Note that we do not change the once selected ECS during these steps. Now, you could ask: Why can’t we just rotate the original ellipse into its final orientation and then scale it? Answer: A scaling of x- and y-coordinates of the points on the ellipse

\[
x_{scale} \,= \, \eta_x \,*\, x, \quad y_{scale} \,= \, \eta_y \,*\, y
\]

by some constant factors ηx and ηy would distort the ellipse in our fixed ECS and again rotate it. Scaling of an ellipse without rotating it only works in an ECS whose coordinate axes are aligned with the ellipse’s primary axes.

Therefore a synonym formulation of what we said about shearing a general ellipse rotated against the ECS’s coordinate axes would be:

There is another ECS, lets call it ECS-PCA, which is rotated against our chosen ECS and whose coordinate axes are aligned with the primary axis of our original ellipse. In ECS-PCA the shear operation can be replaced by scaling plus one rotation.

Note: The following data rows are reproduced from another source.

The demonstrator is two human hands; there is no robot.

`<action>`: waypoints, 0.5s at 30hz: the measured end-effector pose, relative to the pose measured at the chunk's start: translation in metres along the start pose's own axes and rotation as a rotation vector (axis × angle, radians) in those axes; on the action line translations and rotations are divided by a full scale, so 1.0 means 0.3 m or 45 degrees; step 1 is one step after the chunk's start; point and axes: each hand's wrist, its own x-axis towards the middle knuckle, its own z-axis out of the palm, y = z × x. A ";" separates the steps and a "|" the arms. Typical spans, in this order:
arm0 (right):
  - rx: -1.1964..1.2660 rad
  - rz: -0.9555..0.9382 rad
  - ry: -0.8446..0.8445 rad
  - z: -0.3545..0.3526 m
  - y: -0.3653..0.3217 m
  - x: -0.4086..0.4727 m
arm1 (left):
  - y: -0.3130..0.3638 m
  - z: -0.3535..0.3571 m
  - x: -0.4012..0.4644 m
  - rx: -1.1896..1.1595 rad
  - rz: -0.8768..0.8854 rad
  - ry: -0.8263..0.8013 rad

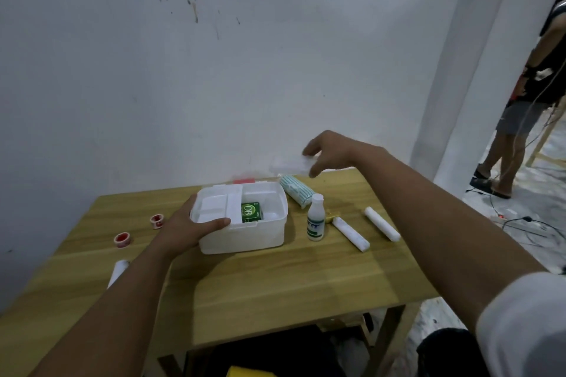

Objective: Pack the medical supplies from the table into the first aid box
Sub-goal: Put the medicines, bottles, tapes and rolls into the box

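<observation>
— What's the box (245, 232) like from where you stand?

— White, translucent plastic, sitting open near the middle of the wooden table (275, 281). A white tray (217, 203) with compartments covers its left part; beside the tray, down inside, lies a green pack (251, 212) printed "OB".

— And the hands?

— The left hand (186, 228) grips the box's left end, thumb laid along the front rim. The right hand (329, 153) is up above the far edge, pinching a clear flat lid (289, 166); it's blurred, so I can't tell more of it.

— What's still out on the table?

— Right of the box: a teal-striped bandage roll (296, 191) near the back, a white bottle (315, 219) standing upright just beside the box, then two white rolls (350, 233) (382, 223) lying apart from each other. Left of it: two red tape rings (157, 221) (122, 239), and another white roll (118, 272) partly hidden behind the left forearm.

— Room to move?

— The front half of the table is bare wood. The wall (214, 70) stands right at the back edge. Another person (520, 119) stands well off to the right.
</observation>
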 end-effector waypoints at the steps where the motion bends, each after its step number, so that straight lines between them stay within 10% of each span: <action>1: -0.033 -0.037 -0.078 0.018 -0.040 0.005 | -0.002 0.000 0.000 -0.006 0.001 0.001; 15: -0.209 -0.173 -0.183 0.342 -0.221 0.101 | -0.021 -0.015 0.006 0.055 -0.039 -0.034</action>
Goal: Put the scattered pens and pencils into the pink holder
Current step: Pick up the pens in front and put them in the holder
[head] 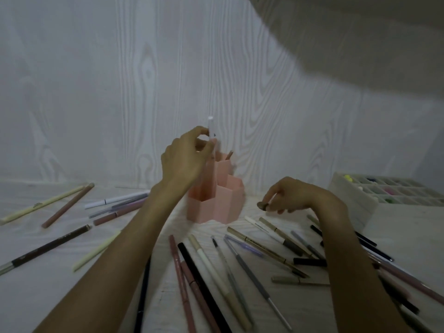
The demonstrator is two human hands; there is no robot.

Summary: Because as our original, rotated ellipse does not exhibit isotropy, we find that shearing in an arbitrarily chosen ECS can not be reduced to just one rotation plus scaling. One of the required rotations will correspond to a so called primary axis-transformation (PCA-transformation). The other rotation reflects the shear effect in a certain direction. Even if we had by chance chosen the specific ECS-PCA to be our working ECS we would at least have to perform one rotation.

A shear operation of a non-isotropic figure can in no ECS be reduced to just a scaling operation. We expect that this will show up in a matrix decomposition like SVD.

Conclusion

In this post we have extended the results of previous posts. Not only does the application of a shear operation on a circle produce an ellipse. We also get a centered ellipse when we apply a shear operation onto an original centered ellipse with an inclination angle against the coordinate axes of our ECS. The coefficients of the quadratic form and its related matrix, which describe the sheared ellipse, can easily be derived from the coefficients for the original ellipse and the shear parameter λ. From the resulting coefficients one can in turn determine the most relevant geometrical properties of the sheared ellipse.

In the next posts of this series we first clarify the connection between the defining matrix of the sheared ellipse with the defining matrix of the original ellipse. It is clear that the relation will be given in terms of the shear matrix Msh.

In a subsequent post we will then have a look at 3-dimensional ellipsoids and apply a shear operation to them.